## [YOUR ASSIGNMENT]
Beginning with the line that has "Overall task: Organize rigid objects" and ending with the line that has "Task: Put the", retype the entries below exactly, except for the pictures.

------------------------------

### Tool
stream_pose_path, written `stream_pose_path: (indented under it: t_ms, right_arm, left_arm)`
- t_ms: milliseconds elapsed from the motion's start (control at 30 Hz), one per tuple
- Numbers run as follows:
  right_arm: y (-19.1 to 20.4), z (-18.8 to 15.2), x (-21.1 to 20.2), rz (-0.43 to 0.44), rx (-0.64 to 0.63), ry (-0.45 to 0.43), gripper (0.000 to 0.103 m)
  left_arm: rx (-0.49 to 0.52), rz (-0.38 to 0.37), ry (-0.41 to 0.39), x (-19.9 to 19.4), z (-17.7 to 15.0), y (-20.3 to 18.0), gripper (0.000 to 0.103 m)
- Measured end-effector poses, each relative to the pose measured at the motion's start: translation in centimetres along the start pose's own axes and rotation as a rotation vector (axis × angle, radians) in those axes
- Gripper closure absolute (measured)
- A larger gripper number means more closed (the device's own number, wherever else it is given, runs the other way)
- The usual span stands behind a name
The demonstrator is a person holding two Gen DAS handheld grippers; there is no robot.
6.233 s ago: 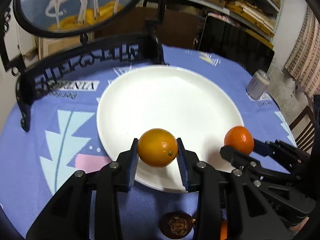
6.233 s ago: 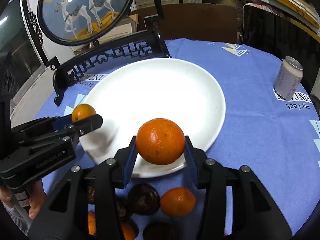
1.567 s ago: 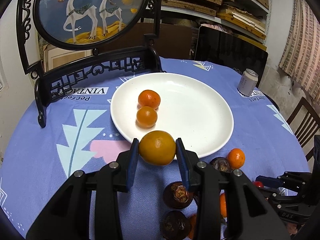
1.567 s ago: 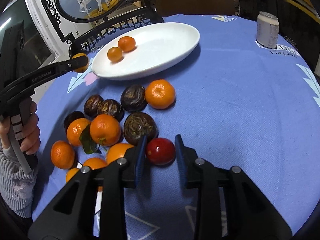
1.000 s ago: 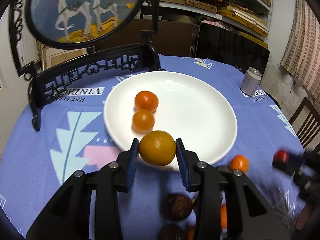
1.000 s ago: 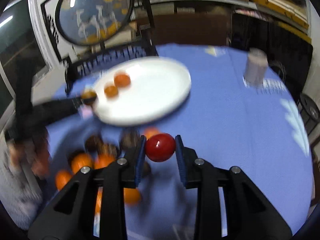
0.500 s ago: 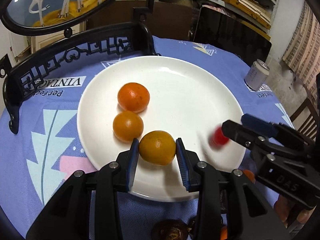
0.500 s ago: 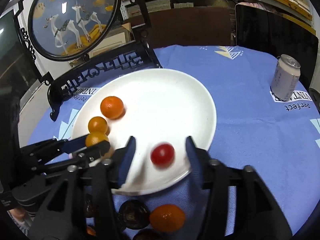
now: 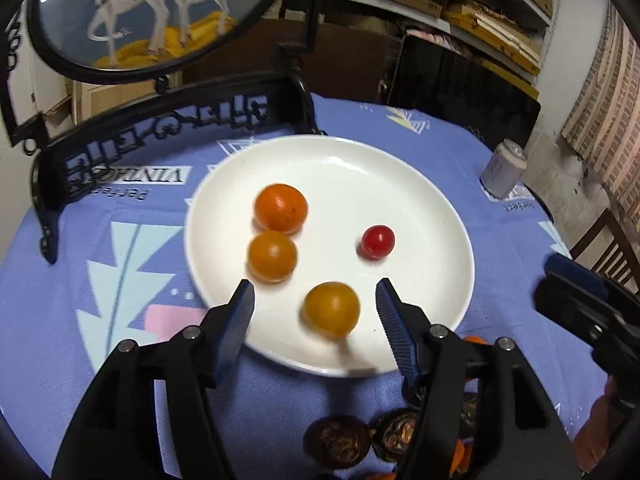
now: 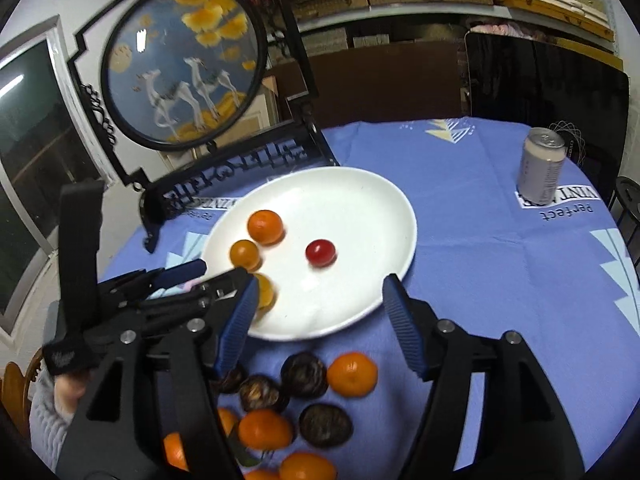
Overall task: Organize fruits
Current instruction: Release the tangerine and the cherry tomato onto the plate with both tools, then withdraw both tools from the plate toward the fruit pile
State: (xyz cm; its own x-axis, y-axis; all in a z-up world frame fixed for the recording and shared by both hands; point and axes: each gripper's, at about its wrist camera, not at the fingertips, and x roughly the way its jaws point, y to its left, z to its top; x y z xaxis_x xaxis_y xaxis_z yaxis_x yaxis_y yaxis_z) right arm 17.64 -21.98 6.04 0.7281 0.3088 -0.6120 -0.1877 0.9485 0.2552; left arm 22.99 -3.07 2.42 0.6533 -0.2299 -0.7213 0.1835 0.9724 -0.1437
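Observation:
A white plate (image 9: 420, 200) holds two oranges (image 9: 281, 208) (image 9: 272, 256), a yellow-orange fruit (image 9: 331, 309) and a small red fruit (image 9: 377, 241). My left gripper (image 9: 314, 294) is open, its jaws wide apart on either side of the yellow-orange fruit, not touching it. My right gripper (image 10: 318, 290) is open and empty, over the plate's (image 10: 384, 200) near rim, with the red fruit (image 10: 320, 251) beyond it. In the right wrist view the left gripper (image 10: 202, 276) reaches in from the left and partly hides the yellow-orange fruit (image 10: 265, 291).
Several oranges (image 10: 352, 373) and dark wrinkled fruits (image 10: 304, 374) lie on the blue cloth in front of the plate. A drink can (image 10: 542, 168) stands at the right. A black framed deer screen (image 10: 180, 76) stands behind the plate.
My left gripper has opened and let go of the yellow-orange fruit onto the plate. The red fruit now rests on the plate. My right gripper has drawn back from it.

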Motion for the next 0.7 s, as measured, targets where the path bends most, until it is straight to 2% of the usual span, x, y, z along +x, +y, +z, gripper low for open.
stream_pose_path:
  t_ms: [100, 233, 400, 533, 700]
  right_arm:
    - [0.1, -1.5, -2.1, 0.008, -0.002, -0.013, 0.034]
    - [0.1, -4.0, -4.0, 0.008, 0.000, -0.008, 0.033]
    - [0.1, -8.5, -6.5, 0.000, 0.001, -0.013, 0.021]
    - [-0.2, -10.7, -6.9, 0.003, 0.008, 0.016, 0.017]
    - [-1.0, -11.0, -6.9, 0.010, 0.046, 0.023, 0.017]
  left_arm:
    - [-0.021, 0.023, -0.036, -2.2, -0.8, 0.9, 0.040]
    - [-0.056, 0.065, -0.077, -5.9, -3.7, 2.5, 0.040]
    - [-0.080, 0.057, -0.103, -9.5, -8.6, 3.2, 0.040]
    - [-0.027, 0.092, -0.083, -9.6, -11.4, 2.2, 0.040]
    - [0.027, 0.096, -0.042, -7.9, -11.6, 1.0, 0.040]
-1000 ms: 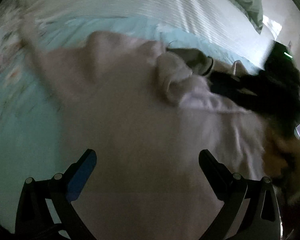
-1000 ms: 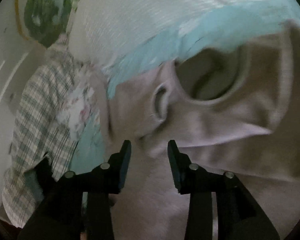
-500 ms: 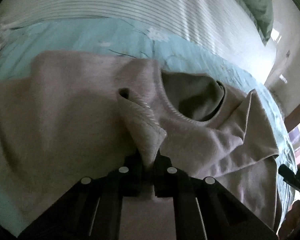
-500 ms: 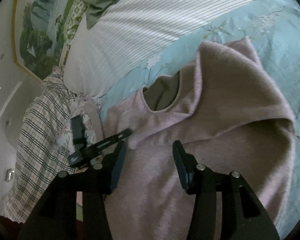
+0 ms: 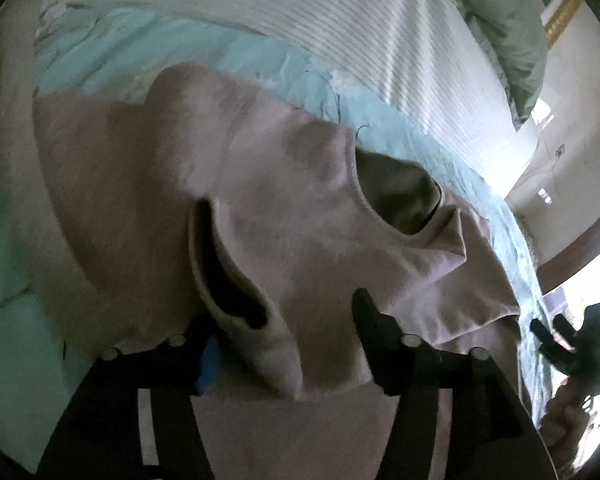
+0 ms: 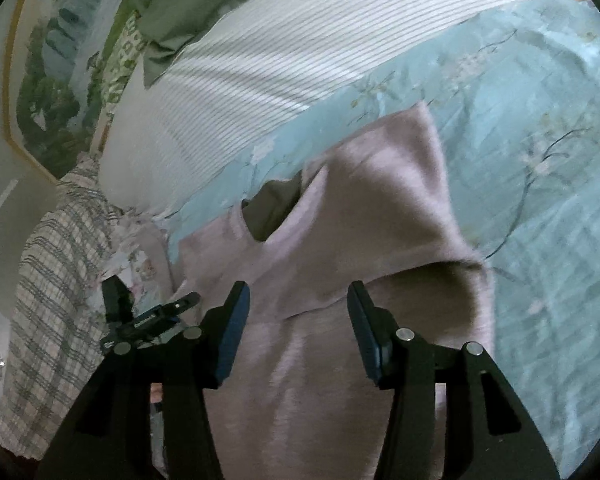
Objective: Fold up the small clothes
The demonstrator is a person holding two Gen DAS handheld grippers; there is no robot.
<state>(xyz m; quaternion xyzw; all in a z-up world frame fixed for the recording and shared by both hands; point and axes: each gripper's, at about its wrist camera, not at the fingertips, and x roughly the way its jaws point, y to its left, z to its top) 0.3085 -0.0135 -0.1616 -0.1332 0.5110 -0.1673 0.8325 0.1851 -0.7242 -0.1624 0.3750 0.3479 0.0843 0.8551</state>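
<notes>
A small pale pink sweater point(image 5: 284, 200) lies on a light blue floral bedspread point(image 5: 236, 56), neck opening point(image 5: 396, 196) facing the pillow. One sleeve is folded in over the body; its cuff point(image 5: 236, 280) lies between the fingers of my left gripper point(image 5: 284, 328), which is open. In the right wrist view the same sweater point(image 6: 372, 208) has its other sleeve folded over the body. My right gripper point(image 6: 296, 308) is open and empty just above the sweater's body. The left gripper also shows at the left of the right wrist view point(image 6: 148, 312).
A white striped pillow point(image 6: 292, 72) lies beyond the sweater, with a green pillow point(image 6: 188, 4) behind it. A plaid cloth point(image 6: 52, 280) hangs at the bed's left side. The bedspread point(image 6: 540, 184) stretches to the right. The right gripper shows at the right edge of the left wrist view point(image 5: 572, 344).
My left gripper was shut on the sleeve cuff half a second ago and is now open, with the cuff lying between its fingers. My right gripper has opened wider and pulled back slightly.
</notes>
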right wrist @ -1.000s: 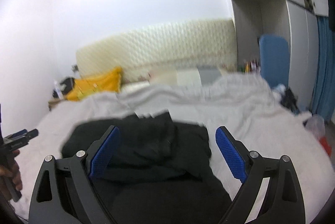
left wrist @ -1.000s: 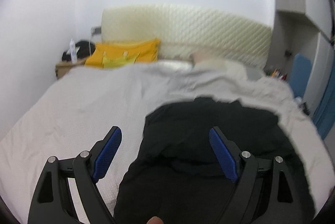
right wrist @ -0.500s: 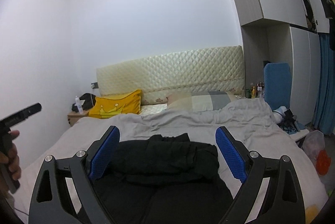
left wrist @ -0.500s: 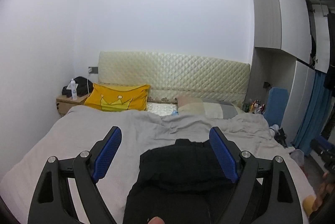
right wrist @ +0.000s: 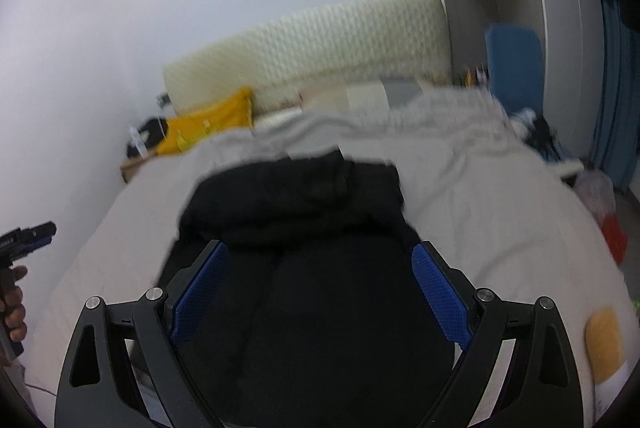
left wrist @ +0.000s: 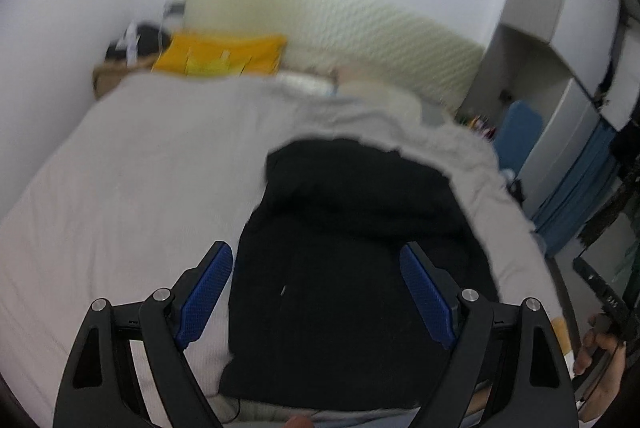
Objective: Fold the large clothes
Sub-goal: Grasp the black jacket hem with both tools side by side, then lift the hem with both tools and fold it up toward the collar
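Note:
A large black garment (left wrist: 352, 248) lies spread on the grey bed cover (left wrist: 140, 167), its far end bunched in folds. It also shows in the right wrist view (right wrist: 312, 268). My left gripper (left wrist: 316, 292) is open and empty, held above the garment's near part. My right gripper (right wrist: 320, 296) is open and empty, also above the garment's near part. Both views are blurred by motion.
A yellow pillow (left wrist: 220, 53) and a quilted headboard (left wrist: 340, 23) are at the far end. A bedside table (left wrist: 108, 75) stands far left. Wardrobes (right wrist: 560, 27), a blue board (right wrist: 514, 59) and bags (right wrist: 600, 195) are to the right of the bed.
Both grippers have tilted down toward the bed, so the garment fills more of each view. Their jaws stay open and empty.

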Motion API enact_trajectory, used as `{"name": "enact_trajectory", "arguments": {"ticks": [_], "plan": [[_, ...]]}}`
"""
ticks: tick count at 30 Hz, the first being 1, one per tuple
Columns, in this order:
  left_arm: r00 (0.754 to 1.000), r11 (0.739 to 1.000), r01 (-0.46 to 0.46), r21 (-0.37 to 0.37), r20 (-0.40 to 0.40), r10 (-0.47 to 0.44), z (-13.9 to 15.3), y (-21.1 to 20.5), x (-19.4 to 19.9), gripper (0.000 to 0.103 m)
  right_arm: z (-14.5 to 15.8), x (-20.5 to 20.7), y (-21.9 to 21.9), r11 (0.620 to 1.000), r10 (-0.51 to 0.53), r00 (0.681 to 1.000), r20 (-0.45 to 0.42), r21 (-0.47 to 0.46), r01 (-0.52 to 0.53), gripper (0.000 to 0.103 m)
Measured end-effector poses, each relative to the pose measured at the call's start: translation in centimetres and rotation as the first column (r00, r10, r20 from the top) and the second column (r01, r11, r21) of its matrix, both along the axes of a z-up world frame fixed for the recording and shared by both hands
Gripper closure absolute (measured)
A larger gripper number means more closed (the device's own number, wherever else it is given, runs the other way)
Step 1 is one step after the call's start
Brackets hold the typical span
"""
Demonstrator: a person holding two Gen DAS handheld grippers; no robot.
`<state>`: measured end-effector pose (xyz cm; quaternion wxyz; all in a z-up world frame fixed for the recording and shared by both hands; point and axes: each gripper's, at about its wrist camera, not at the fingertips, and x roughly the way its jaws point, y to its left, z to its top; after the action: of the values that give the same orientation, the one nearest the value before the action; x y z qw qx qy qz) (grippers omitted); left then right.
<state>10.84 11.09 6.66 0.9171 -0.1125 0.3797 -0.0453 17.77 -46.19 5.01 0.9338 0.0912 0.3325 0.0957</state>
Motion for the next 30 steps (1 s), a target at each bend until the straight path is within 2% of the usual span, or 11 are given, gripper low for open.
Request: {"name": "enact_trajectory", "arguments": {"ticks": [2,5,10,15,18,22,27,30], "plan": [[0.998,1.0,0.005,-0.031,-0.065,-0.007,-3.2,0.8,0.4,0.016,-2.0,0.4,-0.7,1.0,-0.009,0.999,-0.046,-0.005,0.009,0.01],[0.987,0.999,-0.01,-0.039,-0.163,0.003,-8.2,1.6,1.1,0.016,-5.5,1.1,-1.8,0.999,-0.032,0.992,-0.126,-0.009,0.031,0.01],[0.943,0.996,-0.02,-0.081,-0.332,-0.008,-15.2,2.7,2.3,0.016,-11.2,3.0,-4.3,0.996,-0.067,0.959,-0.275,0.031,0.079,0.01],[0.902,0.995,-0.067,-0.077,-0.432,0.027,-20.1,3.6,3.5,0.016,-14.8,4.4,-6.7,0.991,-0.107,0.925,-0.366,0.037,0.129,0.01],[0.88,0.99,-0.094,-0.107,-0.474,0.032,-22.0,4.5,4.2,0.016,-17.1,5.1,-8.7,0.977,-0.13,0.892,-0.432,0.098,0.19,0.01],[0.87,0.984,-0.123,-0.131,-0.49,0.043,-23.2,5.2,5.5,0.016,-19.6,5.6,-10.7,0.951,-0.138,0.851,-0.507,0.171,0.256,0.01],[0.849,0.981,-0.146,-0.131,-0.526,0.056,-24.3,5.2,6.5,0.016,-20.0,5.8,-11.9,0.944,-0.185,0.846,-0.5,0.149,0.295,0.01],[0.843,0.966,-0.213,-0.149,-0.528,0.104,-24.8,6.3,6.7,0.016,-21.2,5.9,-13.2,0.922,-0.2,0.821,-0.535,0.18,0.342,0.01]]}}
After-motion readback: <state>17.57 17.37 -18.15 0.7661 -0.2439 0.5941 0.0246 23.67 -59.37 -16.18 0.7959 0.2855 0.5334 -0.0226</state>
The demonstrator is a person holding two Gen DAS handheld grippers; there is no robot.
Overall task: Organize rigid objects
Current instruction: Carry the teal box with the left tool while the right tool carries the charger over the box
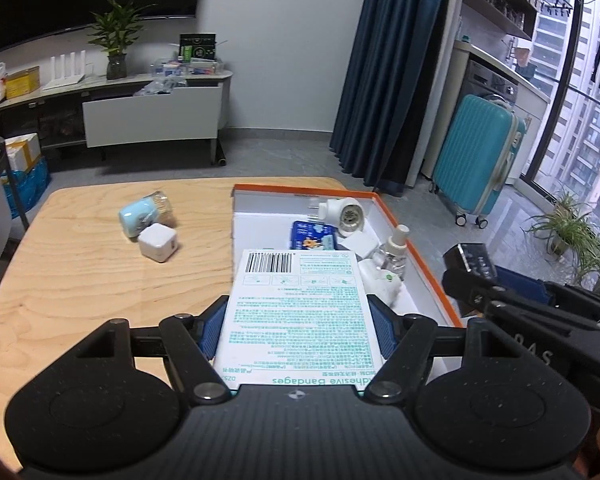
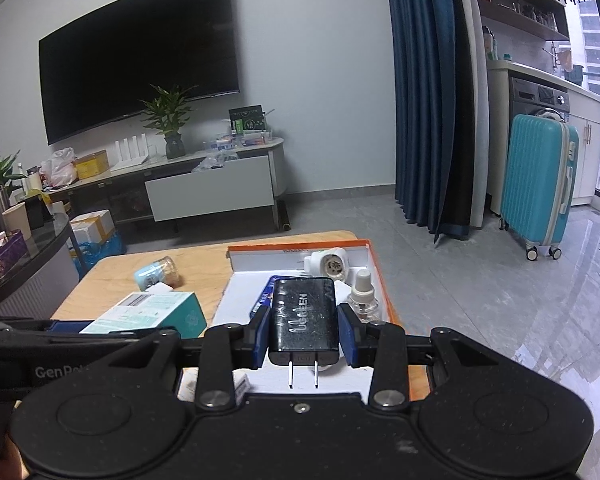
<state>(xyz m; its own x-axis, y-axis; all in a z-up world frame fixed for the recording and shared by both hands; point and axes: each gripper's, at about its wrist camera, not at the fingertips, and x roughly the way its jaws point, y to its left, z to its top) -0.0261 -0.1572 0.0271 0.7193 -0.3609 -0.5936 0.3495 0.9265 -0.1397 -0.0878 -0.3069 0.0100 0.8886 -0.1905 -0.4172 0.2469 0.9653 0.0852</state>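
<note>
Above the orange-rimmed tray (image 1: 432, 268), both tongs tilt downward, left (image 1: 300, 330) clamping a bandage box (image 1: 300, 312), right (image 2: 305, 334) a black charger (image 2: 304, 320).

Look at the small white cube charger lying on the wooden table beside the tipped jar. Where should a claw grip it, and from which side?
Grip the white cube charger across two opposite flat faces, coming from above. It sits squarely on the table. The tipped jar lies close behind it, so close the pads on the left and right faces instead.
</note>
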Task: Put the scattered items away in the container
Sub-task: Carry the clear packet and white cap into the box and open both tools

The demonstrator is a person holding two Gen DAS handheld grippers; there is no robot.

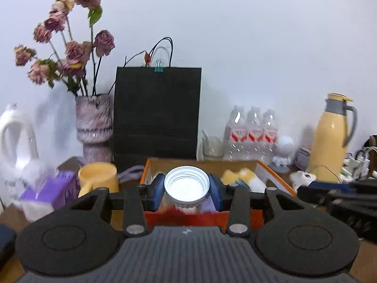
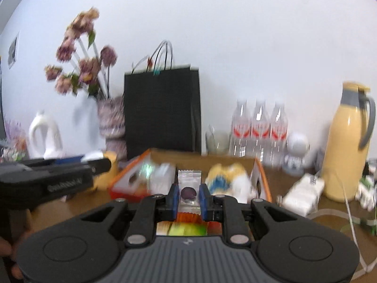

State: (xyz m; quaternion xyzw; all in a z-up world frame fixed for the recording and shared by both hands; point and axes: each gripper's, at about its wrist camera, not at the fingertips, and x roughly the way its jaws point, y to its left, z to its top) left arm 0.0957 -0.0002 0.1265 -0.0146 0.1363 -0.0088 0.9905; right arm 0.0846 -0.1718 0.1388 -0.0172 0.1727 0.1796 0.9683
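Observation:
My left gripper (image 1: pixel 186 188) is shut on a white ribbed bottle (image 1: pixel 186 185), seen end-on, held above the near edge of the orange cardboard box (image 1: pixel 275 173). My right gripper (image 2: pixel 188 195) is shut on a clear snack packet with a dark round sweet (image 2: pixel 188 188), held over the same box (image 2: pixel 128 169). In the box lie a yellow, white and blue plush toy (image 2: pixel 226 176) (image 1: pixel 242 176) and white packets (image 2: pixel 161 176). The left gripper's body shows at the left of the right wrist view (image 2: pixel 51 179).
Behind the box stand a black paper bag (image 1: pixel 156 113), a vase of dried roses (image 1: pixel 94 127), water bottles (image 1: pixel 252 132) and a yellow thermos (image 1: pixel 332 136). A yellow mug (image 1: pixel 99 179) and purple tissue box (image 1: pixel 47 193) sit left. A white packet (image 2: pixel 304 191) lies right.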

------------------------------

## [RESPONSE TO THE TASK]
Overall task: Organize rigid objects
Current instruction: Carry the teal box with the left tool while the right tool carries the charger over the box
<state>(xyz m; its own x-axis, y-axis; all in a z-up world frame fixed for the recording and shared by both hands; point and axes: each gripper's, at about its wrist camera, not at the fingertips, and x roughly the way its jaws point, y to its left, z to its top) -0.0261 -0.1572 0.0271 0.7193 -0.3609 -0.5936 0.3495 0.9265 -0.1397 -0.0878 -0.3069 0.0100 0.8886 -0.1905 -0.4172 0.2469 0.9653 0.0852</state>
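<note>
Above the orange-rimmed tray (image 1: 432, 268), both tongs tilt downward, left (image 1: 300, 330) clamping a bandage box (image 1: 300, 312), right (image 2: 305, 334) a black charger (image 2: 304, 320).

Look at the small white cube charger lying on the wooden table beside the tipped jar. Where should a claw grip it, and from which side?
Grip the white cube charger across two opposite flat faces, coming from above. It sits squarely on the table. The tipped jar lies close behind it, so close the pads on the left and right faces instead.
</note>
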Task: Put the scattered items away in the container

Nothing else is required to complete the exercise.